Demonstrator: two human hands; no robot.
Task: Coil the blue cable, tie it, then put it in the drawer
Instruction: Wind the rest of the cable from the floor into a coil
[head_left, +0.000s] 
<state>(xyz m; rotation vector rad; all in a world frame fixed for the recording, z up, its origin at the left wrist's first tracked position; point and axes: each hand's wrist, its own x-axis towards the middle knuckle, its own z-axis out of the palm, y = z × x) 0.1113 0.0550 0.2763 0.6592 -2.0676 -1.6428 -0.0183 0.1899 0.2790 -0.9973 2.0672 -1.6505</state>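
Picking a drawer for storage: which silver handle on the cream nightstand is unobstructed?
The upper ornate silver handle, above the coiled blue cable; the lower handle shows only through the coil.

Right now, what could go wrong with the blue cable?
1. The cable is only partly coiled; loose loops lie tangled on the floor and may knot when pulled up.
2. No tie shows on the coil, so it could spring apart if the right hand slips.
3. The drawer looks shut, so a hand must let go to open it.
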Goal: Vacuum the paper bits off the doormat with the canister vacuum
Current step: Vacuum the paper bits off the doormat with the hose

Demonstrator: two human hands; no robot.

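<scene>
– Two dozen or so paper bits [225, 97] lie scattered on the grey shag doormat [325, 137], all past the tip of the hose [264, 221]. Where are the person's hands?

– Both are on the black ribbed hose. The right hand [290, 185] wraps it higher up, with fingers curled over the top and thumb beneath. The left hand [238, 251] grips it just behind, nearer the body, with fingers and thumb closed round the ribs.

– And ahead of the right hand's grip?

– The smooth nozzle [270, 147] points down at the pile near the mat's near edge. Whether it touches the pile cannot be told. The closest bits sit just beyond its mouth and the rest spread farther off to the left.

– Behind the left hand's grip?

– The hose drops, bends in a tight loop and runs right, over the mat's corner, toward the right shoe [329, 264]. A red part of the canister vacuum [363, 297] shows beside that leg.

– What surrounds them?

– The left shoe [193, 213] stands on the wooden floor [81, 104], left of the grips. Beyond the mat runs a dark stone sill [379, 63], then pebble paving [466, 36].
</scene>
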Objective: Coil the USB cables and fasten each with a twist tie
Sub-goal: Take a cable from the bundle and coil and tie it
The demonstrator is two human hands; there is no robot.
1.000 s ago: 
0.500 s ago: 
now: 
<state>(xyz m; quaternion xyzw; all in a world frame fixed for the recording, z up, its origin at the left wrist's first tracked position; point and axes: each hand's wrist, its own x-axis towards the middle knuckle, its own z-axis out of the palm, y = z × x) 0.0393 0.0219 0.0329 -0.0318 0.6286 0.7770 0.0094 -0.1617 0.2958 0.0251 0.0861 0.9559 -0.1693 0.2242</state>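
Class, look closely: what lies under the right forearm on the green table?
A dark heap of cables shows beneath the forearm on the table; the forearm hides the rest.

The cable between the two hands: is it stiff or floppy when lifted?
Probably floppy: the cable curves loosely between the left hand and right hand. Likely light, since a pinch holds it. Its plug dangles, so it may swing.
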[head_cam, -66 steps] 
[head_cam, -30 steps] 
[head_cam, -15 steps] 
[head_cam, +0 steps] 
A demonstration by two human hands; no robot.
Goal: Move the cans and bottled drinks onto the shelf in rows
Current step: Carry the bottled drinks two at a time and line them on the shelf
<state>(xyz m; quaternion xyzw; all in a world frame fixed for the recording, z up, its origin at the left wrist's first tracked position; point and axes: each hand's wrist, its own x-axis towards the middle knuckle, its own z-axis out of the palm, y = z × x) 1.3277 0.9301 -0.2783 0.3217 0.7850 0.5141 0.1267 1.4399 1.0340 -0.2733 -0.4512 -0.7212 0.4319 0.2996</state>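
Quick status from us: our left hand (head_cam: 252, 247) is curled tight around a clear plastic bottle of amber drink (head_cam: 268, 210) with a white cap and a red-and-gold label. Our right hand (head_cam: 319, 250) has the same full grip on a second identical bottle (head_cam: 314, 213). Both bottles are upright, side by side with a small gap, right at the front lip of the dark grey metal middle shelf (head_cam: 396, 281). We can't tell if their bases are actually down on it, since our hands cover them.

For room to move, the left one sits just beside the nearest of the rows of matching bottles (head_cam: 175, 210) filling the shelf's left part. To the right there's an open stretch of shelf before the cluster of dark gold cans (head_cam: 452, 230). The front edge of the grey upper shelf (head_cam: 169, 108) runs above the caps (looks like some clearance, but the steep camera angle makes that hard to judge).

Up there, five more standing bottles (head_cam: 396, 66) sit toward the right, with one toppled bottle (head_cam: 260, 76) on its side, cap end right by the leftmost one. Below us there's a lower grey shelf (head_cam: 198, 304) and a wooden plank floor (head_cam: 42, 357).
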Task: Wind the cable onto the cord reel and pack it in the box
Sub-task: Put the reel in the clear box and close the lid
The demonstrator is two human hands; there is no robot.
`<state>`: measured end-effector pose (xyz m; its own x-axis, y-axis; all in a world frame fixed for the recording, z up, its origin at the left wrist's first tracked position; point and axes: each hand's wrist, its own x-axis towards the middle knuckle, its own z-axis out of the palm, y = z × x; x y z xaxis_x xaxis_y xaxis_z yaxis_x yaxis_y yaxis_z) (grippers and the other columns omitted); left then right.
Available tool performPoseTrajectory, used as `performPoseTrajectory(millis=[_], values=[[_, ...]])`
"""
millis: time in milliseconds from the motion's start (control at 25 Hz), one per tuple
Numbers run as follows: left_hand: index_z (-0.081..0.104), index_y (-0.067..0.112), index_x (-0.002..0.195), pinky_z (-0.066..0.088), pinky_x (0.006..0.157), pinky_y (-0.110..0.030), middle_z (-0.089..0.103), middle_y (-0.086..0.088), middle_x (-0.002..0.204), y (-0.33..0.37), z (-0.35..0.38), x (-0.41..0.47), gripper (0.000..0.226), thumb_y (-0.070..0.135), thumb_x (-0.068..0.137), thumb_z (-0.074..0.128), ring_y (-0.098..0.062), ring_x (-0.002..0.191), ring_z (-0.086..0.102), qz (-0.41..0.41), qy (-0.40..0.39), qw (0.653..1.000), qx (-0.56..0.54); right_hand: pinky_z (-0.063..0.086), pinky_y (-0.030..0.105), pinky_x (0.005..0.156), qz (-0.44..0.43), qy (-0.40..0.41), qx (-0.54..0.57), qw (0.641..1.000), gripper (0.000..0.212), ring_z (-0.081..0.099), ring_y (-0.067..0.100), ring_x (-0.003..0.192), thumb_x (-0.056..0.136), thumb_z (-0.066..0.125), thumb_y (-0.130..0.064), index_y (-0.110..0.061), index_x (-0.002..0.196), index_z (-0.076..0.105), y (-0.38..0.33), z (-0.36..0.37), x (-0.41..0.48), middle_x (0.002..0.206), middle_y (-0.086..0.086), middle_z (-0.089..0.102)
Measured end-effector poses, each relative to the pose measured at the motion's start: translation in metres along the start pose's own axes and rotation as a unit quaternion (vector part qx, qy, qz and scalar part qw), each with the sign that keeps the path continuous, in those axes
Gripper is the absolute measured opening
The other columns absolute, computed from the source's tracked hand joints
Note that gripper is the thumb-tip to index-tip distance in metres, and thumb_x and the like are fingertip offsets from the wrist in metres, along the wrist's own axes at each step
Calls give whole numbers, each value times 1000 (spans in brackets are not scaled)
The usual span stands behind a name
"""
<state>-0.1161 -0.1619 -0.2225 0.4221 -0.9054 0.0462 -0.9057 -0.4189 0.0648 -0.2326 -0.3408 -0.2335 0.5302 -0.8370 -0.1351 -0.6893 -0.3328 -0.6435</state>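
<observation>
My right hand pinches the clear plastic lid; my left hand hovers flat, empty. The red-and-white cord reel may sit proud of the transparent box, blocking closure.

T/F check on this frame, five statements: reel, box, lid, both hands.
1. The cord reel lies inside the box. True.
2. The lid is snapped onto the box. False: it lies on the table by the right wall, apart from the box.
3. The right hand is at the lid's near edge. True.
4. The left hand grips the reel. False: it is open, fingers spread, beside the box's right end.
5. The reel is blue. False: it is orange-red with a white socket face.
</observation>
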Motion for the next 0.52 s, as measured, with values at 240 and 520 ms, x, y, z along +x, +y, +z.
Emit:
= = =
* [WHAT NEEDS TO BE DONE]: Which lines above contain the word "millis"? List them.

* [ANSWER]:
Available tool performPoseTrajectory, used as `performPoseTrajectory(millis=[_], values=[[_, ...]])`
millis: time in milliseconds from the motion's start (control at 25 Hz), one per tuple

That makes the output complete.